5. DISCLAIMERS AND LIMITATION OF LIABILITY
5.1 Disclaimer of Certain Types of Liability
COMPANY DISCLAIMS ALL WARRANTIES OF ANY KIND, EXPRESS OR
IMPLIED, INCLUDING BUT NOT LIMITED TO THE IMPLIED WARRANTIES
OF MERCHANTABILITY AND FITNESS FOR A PARTICULAR PURPOSE.
5.2 Disclaimer of Indemnity
COMPANY SHALL NOT BE LIABLE TO LICENSEE FOR COSTS OF
PROCUREMENT OF SUBSTITUTE GOODS OR SERVICES; LOST PROFITS,
SALES, OR BUSINESS EXPENDITURES; LOST INVESTMENTS;
COMMITMENTS IN CONNECTION WITH ANY BUSINESS; LOSS OF ANY
GOODWILL; OR FOR ANY INDIRECT, SPECIAL, INCIDENTAL, OR
CONSEQUENTIAL DAMAGES ARISING OUT OF OR RELATED TO THIS
LICENSE AGREEMENT OR USE OF THE SOFTWARE, HOWEVER CAUSED
AND ON ANY THEORY OF LIABILITY, WHETHER OR NOT COMPANY HAS
BEEN ADVISED OF THE POSSIBILITY OF SUCH DAMAGE. THESE
LIMITATIONS SHALL APPLY NOTWITHSTANDING ANY FAILURE OF
ESSENTIAL PURPOSE OF ANY LIMITED REMEDY.
6. GENERAL PROVISIONS
6.1 Export Control Regulations
Licensee expressly acknowledges and agrees that Licensee shall not export, re-export,
or provide the Software, in whole or in part, to (i) any country to which the United
States has embargoed goods; (ii) any person on the U.S. Treasury Department's list of
Specially Designated Nationals; (iii) any person or entity on the U.S. Commerce
Department's Table of Denial Orders; (iv) any person or entity where such export, reexport,
or provision violates any U.S. export control laws or regulations, including
amendments and supplemental additions as they may occur from time to time; or (v)
any person not employed or contracted by the Licensee. Licensee shall not export the Software or
any underlying information or technology to any facility in violation of these or other
applicable laws and regulations, including but not limited to the terms of any export
license or licensing provision.
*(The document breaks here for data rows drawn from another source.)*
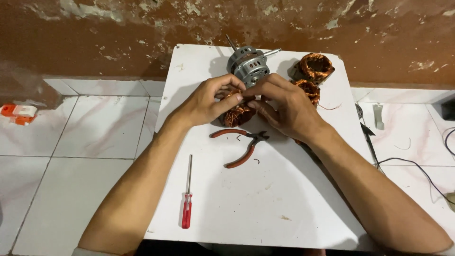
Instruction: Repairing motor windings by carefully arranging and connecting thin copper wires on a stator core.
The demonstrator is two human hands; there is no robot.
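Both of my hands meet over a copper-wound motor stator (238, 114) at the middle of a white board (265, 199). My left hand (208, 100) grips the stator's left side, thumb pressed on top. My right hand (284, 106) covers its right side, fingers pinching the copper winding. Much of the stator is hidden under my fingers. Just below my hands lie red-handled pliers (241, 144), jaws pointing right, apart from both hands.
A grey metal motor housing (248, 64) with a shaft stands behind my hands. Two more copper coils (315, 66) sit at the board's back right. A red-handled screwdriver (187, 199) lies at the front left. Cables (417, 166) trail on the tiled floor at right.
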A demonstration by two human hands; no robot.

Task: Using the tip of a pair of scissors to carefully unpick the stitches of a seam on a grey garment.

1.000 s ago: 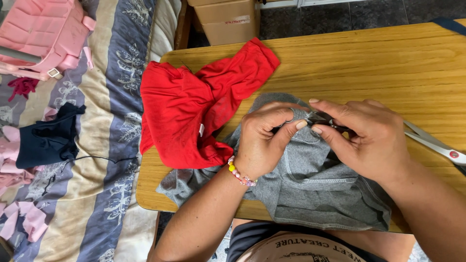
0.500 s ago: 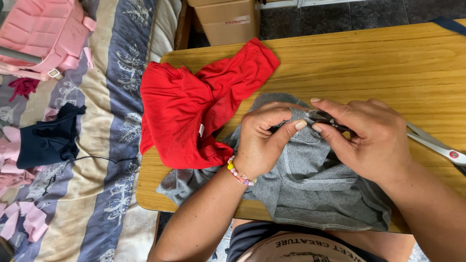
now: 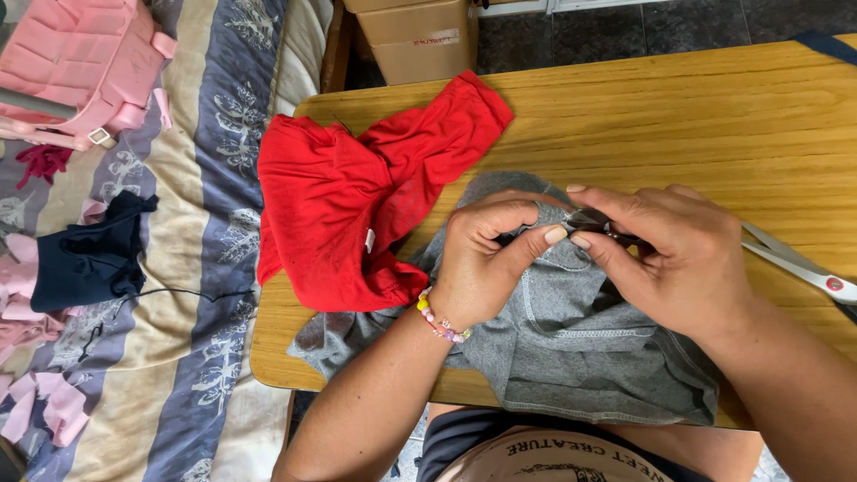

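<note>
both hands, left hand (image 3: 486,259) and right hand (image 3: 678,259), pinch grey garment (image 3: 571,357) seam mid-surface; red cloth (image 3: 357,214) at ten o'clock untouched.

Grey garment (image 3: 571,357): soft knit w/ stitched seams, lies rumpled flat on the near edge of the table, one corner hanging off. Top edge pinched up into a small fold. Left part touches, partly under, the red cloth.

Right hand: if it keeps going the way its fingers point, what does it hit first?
The right hand points leftward; first contact is the left hand, fingertips nearly touching over the grey garment. Depth unclear.
</note>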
Licensee represents and warrants that it or its
employees, consultants, or customers who gain access to the Software are not a
national, resident, located in or under the control of, or acting on behalf of any
person, entity, or country subject to such U.S. export controls.
6.2 Severability
The parties mutually agree that if any provision of this License Agreement is held to
be unenforceable for any reason, such provision shall be reformed only to the extent
necessary to make the intent of the language enforceable.
6.3 Successor and Assigns
Licensee shall not assign or transfer Licensee's rights or delegate its obligations under
this License Agreement without the prior written consent of Company, and any
attempt to do so without consent shall be void.
6.4 Equitable Relief
Licensee agrees that any breach of this License Agreement by Licensee may cause
irreparable damage and that, in the event of such breach, in addition to any and all
remedies at law, Company shall have the right to seek an injunction, specific
performance, or other equitable relief in any court of competent jurisdiction without
the requirement of posting a bond or undertaking or proving injury as a condition for
relief.
6.5 Governing Law
This License Agreement shall be governed by and construed in accordance with the
laws of the State of Tennessee.
6.6 Entire Agreement
This License Agreement constitutes the sole and entire agreement of the parties as to
the subject matter set forth herein. Additional or different terms included with an
order or other document shall not be binding upon Company. Any modification(s) or
amendment(s) to this License Agreement must be in writing and signed by each party.